Dès lors, je regrettai plus amèrement que jamais d’avoir perdu par ma faute des biens dont le soin et l’amélioration, j’en suis convaincu maintenant, auraient été l’occupation la plus agréable d’un temps que je n’employais qu’à rêver aux malheurs passés et à me repentir inutilement de mes fautes. « Si seulement une ferme, quelque petite qu’elle fût, m’était restée, disais-je un jour à M. Fairscribe, il y aurait un lieu que du moins je pourrais appeler ma maison, et un genre d’occupation que je pourrais nommer mes affaires.

« Un pareil lieu aurait pu vous être conservé, répondit Fairscribe ; quant à moi, mon avis était de garder le manoir, ses dépendances, et quelques arpents des anciennes terres de la famille ; mais M. ***, et vous, vous fûtes d’avis alors que l’argent était préférable.

« C’est vrai, ce n’est que trop vrai, mon digne ami, repris-je ; j’étais un fou à cette époque, et je ne pus songer à m’abaisser jusqu’à être Glentanner avec deux ou trois cents livres par an, après avoir été Glentanner avec deux ou trois mille livres.
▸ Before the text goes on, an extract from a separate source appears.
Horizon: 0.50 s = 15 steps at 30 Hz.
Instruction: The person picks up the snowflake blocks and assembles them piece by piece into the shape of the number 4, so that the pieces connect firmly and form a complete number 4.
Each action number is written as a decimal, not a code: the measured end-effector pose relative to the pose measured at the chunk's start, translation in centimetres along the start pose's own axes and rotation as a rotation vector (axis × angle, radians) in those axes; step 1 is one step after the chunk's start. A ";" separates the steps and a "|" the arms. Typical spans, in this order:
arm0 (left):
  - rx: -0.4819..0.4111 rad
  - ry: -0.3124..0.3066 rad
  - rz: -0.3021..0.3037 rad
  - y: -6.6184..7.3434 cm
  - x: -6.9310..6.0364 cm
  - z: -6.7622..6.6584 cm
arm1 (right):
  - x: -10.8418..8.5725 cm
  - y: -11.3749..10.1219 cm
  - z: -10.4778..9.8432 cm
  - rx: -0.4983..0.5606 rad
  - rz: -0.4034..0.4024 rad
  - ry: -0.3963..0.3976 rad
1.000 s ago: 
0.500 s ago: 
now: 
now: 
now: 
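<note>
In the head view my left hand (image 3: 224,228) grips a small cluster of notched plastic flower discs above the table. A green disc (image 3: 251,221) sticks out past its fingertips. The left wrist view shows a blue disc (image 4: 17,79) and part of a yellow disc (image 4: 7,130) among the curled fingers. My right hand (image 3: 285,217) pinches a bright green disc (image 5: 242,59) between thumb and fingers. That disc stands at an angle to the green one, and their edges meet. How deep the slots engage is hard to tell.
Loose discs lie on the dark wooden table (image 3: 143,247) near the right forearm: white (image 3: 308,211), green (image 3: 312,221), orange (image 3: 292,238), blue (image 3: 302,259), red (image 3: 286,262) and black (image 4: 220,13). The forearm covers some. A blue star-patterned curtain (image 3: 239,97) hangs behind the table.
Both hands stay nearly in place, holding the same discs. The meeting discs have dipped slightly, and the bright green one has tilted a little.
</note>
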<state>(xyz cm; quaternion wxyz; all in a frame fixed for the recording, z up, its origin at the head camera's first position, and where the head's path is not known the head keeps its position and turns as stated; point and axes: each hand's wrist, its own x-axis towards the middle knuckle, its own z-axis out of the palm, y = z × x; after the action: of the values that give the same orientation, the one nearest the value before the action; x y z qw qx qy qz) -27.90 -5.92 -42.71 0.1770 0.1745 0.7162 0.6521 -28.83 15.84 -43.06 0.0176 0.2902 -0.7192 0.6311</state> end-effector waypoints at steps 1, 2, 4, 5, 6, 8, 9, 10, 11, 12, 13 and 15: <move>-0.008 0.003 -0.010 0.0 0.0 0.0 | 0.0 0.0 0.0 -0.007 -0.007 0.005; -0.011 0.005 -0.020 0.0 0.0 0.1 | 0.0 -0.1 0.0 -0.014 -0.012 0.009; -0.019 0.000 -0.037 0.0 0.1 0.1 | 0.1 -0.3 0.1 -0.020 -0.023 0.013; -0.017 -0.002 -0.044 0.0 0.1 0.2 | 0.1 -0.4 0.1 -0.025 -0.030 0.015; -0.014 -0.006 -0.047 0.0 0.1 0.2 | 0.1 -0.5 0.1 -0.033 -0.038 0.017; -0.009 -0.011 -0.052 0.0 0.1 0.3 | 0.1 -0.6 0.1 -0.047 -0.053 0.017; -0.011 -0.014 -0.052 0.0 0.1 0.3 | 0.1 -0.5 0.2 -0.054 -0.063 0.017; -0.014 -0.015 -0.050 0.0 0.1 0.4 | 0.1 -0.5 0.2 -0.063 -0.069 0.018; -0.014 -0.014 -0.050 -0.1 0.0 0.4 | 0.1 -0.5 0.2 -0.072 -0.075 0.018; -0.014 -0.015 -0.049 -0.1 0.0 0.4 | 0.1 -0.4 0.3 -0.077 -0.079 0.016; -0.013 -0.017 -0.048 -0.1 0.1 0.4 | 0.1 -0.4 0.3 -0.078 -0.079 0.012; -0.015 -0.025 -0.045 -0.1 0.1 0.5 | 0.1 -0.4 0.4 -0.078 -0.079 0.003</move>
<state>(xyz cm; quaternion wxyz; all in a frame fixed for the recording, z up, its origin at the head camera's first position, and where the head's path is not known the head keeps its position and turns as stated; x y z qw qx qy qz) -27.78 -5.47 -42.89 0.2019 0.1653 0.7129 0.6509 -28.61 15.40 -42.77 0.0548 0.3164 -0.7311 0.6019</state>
J’étais enfin un laird de nos campagnes, hautain, sot, ignorant, dissipé, ruiné ; et, croyant mon importance imaginaire perdue sans retour, je m’inquiétais peu d’être promptement et complètement débarrassé de tout ce qui pouvait la rappeler à ma mémoire ou à celle des autres.

« Il paraît maintenant que vous êtes d’une opinion différente, dit Fairscribe. Oh ! la fortune est habile à nous prendre au mot en pareil cas ; mais je crois qu’ici elle vous permet de revenir sur ce que vous avez fait.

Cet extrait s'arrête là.